# WORK INSTRUCTIONS
Please return the whole listing exactly.

(DATA EXTRACT begins)

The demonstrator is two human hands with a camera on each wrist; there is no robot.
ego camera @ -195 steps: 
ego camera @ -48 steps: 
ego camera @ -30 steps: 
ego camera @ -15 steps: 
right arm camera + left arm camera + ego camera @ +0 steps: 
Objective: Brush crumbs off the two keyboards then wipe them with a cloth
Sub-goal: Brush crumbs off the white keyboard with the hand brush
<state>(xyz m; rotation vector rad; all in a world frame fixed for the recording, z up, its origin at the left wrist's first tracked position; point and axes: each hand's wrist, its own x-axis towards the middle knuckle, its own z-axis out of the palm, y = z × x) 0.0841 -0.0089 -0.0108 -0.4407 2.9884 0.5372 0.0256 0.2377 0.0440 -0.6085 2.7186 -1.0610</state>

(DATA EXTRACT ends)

# RESPONSE AREA
The demonstrator is two human hands with a camera on each wrist; there is no robot.
ego camera @ -195 steps: 
ego camera @ -48 steps: 
ego camera @ -30 steps: 
ego camera @ -15 steps: 
right arm camera + left arm camera + ego camera @ +0 steps: 
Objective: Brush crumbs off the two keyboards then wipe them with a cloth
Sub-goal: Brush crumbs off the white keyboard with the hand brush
<state>(xyz m; rotation vector rad; all in a world frame fixed for the recording, z up, its origin at the left wrist's first tracked position; point and axes: each hand's wrist, its own x-axis towards the middle knuckle, its own z-axis out of the palm, y = z × x) 0.0841 -0.0089 -0.0108 -0.4407 2.9884 0.5372 0.0256 0.2377 0.0440 -0.6085 2.7186 -1.0610</state>

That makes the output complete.